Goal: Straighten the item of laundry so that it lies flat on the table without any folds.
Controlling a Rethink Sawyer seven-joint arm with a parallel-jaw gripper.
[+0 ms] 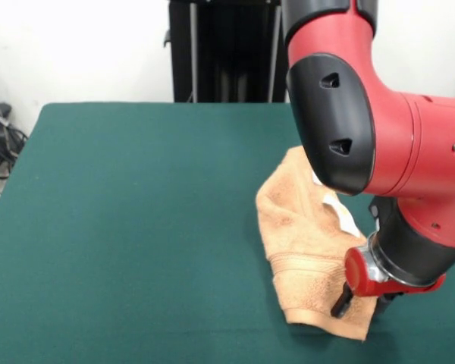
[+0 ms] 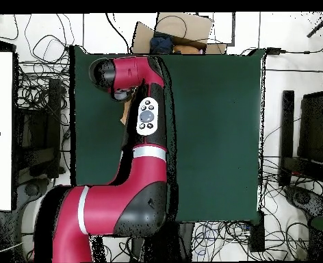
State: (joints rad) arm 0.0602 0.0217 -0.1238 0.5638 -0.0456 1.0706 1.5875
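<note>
A: Where is the towel (image 1: 307, 250) relative to the table (image 1: 136, 227)?

B: In the front view it lies toward the camera-side edge of the table, right of centre. It is crumpled, with a rumpled ridge along its pedestal-side corner, one border band showing low down, and white tags (image 1: 341, 212) on the side nearest the arm. Not flat yet, so I judge the task far from done.

A: And the gripper (image 1: 360, 299)?

B: Down at the towel's camera-side corner, on the side where the tags are. One dark finger (image 1: 341, 302) rests on or just above the cloth. The other is mostly hidden behind the red wrist flange, so I cannot tell whether the jaws stand apart or are pinched on the fabric.

A: Which way does the cloth run from there?

B: From the gripper, the bulk of the towel stretches away toward the pedestal and slightly leftward in the front view. That is its long axis as it lies. The folded mass is all on that side; nothing of the towel shows beyond the gripper toward the camera edge.

A: Overhead view?

B: The arm (image 2: 140, 123) covers the towel entirely; neither cloth nor gripper shows there.

A: Next move?

B: My guess: if that corner is held, drawing it away from the bulk would open the folds.
</note>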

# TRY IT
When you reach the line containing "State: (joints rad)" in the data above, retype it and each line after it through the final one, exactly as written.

# SOLUTION FOR THIS PROBLEM
State: (joints rad) arm 0.0602 0.0217 -0.1238 0.5638 -0.0456 1.0706 1.5875
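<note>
A: Where is the towel (image 1: 307, 250) relative to the table (image 1: 136, 227)?

B: In the front view it lies toward the camera-side edge of the table, right of centre. It is crumpled, with a rumpled ridge along its pedestal-side corner, one border band showing low down, and white tags (image 1: 341, 212) on the side nearest the arm. Not flat yet, so I judge the task far from done.

A: And the gripper (image 1: 360, 299)?

B: Down at the towel's camera-side corner, on the side where the tags are. One dark finger (image 1: 341, 302) rests on or just above the cloth. The other is mostly hidden behind the red wrist flange, so I cannot tell whether the jaws stand apart or are pinched on the fabric.

A: Which way does the cloth run from there?

B: From the gripper, the bulk of the towel stretches away toward the pedestal and slightly leftward in the front view. That is its long axis as it lies. The folded mass is all on that side; nothing of the towel shows beyond the gripper toward the camera edge.

A: Overhead view?

B: The arm (image 2: 140, 123) covers the towel entirely; neither cloth nor gripper shows there.

A: Next move?

B: My guess: if that corner is held, drawing it away from the bulk would open the folds.
</note>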

With this, the answer is finished.